Harriet Tubman

#DouglassWeek23 will take place in Rochester, New York, this year, which is fitting since Frederick Douglass called this great city home from 1847-1872. Just about an hour away, in Auburn, New York, lived one of Douglass’ friends, also a well-known abolitionist and activist, Harriet Tubman.  Tubman, having secured her freedom and that of her parents, moved to Auburn in 1858, encouraged by her friend and women’s rights activist, Lucretia Mott. Shifting her base of operations to New York, which had declared slavery to be illegal in 1827, Tubman continued to rescue runaway slaves.
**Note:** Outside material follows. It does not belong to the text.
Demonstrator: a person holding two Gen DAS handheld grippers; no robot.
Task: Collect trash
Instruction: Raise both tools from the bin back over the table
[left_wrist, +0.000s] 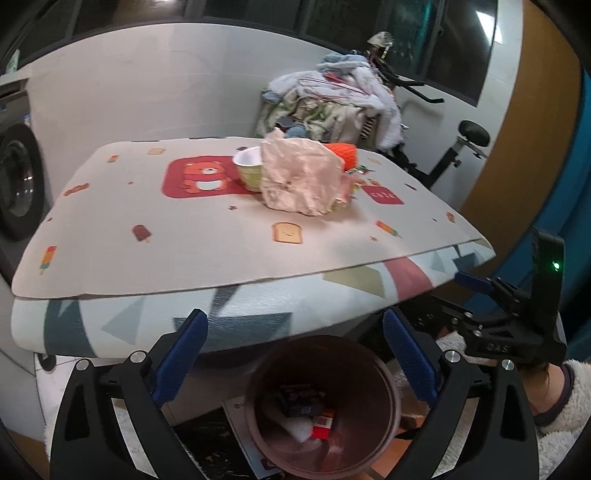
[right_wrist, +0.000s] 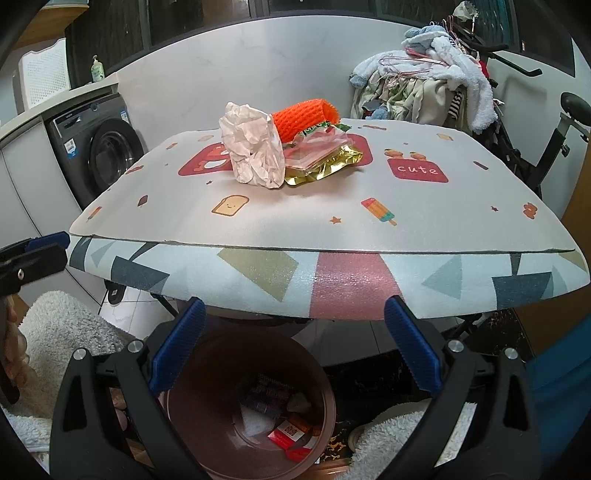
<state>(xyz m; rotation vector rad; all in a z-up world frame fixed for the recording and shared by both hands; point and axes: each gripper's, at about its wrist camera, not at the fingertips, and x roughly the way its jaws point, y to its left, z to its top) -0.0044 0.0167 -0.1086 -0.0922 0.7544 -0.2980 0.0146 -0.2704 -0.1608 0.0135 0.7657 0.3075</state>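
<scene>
A brown trash bin (left_wrist: 325, 406) (right_wrist: 251, 406) stands on the floor below the table's front edge, holding small boxes and wrappers. Both grippers hover above it. My left gripper (left_wrist: 295, 354) is open and empty. My right gripper (right_wrist: 295, 343) is open and empty; it also shows in the left wrist view (left_wrist: 476, 284). On the table lie a crumpled paper bag (left_wrist: 299, 177) (right_wrist: 255, 147), an orange foam net (right_wrist: 306, 118) (left_wrist: 343, 155), a gold foil wrapper (right_wrist: 325, 162) under a clear plastic wrapper (right_wrist: 317, 146), and a green paper cup (left_wrist: 249, 166).
The table (right_wrist: 332, 229) has a cartoon-print mat and a hanging patterned edge just ahead of both grippers. A washing machine (right_wrist: 107, 155) stands at the left. A pile of clothes (right_wrist: 424, 85) and an exercise bike (right_wrist: 554, 147) stand behind at the right.
</scene>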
Tubman was born into slavery in 1822 and emancipated herself and escaped from her slave owner in Maryland in 1849, traveling by herself to Philadelphia, Pennsylvania. It was there where she met William Still who provided her with crucial resources making her eventual escape to Ottowa, Canada possible in 1850. She was determined to help others escape, making many more trips into slave-owning states. Tubman conducted her last such trip in 1861 just before the Civil War broke out, and she joined the Union Army as a nurse and eventually became an invaluable spy.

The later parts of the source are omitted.